From the listing below, copy only the lines from the line that contains "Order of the" to the line that contains "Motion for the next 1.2", counting those two lines as part of the copy.

Top of TASK INPUTS

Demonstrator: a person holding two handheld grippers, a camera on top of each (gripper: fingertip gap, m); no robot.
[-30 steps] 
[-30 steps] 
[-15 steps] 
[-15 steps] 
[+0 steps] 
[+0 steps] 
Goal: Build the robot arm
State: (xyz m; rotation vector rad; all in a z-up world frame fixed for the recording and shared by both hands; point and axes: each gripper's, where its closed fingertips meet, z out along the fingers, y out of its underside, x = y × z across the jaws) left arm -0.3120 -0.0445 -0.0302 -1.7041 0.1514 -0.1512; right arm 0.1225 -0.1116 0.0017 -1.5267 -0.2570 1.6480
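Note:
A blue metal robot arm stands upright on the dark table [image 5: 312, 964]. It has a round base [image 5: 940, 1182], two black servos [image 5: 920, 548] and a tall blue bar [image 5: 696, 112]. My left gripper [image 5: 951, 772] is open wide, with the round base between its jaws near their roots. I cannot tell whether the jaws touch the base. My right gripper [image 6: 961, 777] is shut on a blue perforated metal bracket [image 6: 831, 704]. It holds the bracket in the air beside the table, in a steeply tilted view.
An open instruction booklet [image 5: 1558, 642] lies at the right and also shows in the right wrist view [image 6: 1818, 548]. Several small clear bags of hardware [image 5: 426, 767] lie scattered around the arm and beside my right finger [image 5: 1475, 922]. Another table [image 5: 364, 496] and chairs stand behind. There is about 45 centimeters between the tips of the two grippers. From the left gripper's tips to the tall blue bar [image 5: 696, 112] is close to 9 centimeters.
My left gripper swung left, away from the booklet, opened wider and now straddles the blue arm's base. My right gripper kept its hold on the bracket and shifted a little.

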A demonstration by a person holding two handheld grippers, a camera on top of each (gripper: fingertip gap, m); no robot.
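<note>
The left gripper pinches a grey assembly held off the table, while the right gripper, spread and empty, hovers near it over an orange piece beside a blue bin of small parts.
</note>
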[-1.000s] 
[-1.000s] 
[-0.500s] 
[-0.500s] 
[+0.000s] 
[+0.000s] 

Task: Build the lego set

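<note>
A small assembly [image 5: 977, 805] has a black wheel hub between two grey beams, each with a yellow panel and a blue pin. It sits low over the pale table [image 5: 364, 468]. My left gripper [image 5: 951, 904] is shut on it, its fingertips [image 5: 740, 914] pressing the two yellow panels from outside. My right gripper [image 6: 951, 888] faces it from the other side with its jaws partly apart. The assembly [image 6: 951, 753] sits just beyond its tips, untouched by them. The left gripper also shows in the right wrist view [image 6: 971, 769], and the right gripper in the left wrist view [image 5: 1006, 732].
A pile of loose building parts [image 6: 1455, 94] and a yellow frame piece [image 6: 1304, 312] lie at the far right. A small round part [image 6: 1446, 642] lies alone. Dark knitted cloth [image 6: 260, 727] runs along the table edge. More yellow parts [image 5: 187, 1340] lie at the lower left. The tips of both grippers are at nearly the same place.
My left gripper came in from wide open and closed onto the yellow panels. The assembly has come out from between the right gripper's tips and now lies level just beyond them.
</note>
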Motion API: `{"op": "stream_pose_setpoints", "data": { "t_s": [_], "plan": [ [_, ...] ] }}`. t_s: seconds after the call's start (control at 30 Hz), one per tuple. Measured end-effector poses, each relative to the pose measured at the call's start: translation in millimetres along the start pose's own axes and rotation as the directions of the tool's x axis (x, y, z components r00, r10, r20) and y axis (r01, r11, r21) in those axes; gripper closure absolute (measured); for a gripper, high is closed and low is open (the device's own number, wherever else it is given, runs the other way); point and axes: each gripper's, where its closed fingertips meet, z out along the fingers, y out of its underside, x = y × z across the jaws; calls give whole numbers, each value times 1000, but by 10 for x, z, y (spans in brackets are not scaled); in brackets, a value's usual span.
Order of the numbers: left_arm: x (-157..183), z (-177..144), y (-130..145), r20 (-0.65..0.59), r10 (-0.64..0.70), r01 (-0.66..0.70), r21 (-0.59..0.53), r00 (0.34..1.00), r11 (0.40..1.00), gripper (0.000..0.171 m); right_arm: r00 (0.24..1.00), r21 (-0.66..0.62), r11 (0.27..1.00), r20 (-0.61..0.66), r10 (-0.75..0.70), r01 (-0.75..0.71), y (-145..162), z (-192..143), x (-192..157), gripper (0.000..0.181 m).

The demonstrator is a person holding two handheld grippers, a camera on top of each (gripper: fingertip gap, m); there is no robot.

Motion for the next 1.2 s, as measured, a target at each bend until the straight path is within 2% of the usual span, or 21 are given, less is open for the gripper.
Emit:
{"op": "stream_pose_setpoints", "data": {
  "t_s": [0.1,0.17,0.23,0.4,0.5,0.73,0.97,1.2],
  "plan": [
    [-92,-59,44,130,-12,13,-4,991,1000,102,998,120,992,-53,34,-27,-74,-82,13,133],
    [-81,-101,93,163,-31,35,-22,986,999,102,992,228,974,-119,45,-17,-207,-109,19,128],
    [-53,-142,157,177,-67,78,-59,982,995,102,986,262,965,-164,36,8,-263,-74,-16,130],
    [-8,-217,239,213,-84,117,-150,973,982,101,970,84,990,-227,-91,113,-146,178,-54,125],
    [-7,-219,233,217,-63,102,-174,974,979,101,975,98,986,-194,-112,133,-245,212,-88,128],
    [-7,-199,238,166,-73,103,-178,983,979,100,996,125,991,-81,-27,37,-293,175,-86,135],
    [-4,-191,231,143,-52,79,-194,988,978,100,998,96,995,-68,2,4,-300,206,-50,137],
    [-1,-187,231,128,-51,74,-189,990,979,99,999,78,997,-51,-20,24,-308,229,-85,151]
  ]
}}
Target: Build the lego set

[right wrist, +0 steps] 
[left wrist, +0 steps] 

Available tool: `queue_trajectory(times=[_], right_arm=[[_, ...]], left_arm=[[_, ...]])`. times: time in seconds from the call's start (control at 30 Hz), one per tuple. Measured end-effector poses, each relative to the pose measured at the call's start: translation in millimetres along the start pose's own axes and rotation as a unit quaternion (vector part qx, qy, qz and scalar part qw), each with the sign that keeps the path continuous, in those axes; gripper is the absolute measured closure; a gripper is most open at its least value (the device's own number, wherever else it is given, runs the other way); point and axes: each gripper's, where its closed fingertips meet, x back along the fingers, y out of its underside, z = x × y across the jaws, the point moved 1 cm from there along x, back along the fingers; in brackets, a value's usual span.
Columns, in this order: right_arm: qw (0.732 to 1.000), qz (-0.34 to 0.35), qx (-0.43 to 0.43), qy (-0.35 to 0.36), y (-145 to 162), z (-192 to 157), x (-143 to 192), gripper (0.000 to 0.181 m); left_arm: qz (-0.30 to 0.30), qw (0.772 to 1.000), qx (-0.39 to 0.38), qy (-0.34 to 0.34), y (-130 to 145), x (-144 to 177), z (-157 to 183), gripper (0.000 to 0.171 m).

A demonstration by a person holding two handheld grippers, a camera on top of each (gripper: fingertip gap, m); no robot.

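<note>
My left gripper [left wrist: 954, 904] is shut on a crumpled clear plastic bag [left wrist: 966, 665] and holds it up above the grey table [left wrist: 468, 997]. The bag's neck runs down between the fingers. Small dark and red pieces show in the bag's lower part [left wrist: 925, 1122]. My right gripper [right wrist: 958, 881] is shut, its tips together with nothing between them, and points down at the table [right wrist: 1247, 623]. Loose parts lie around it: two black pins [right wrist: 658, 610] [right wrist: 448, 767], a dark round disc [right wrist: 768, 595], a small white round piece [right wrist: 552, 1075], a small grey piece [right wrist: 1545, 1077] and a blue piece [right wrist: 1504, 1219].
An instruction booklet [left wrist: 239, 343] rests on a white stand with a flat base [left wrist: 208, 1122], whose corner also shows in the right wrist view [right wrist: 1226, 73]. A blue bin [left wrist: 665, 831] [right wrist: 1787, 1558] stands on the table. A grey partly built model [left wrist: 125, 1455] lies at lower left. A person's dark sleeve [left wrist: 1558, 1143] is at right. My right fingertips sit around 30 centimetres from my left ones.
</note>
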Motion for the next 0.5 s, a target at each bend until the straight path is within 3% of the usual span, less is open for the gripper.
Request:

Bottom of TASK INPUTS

*ANSWER TO THE EXERCISE*:
Order of the numbers: left_arm: x (-157..183), z (-177..144), y (-130..145), r20 (-0.65..0.59), r10 (-0.64..0.70), r01 (-0.66..0.70), r21 (-0.59..0.53), r00 (0.34..1.00), r11 (0.40..1.00), gripper (0.000..0.171 m); right_arm: r00 (0.24..1.00), r21 (-0.66..0.62), r11 (0.27..1.00), r20 (-0.61..0.66), r10 (-0.75..0.70), r01 (-0.75..0.71), y (-145..162), z (-192..143), x (-192..157), gripper (0.000..0.181 m).

The demonstrator is a person holding two handheld grippers, a camera on top of each (gripper: fingertip gap, m); there is no robot.

Motion for the next 1.2 s, as measured, a target at each bend until the straight path is within 2% of the usual span, or 21 are given, less is open for the gripper.

The output is finished, and nothing else is needed.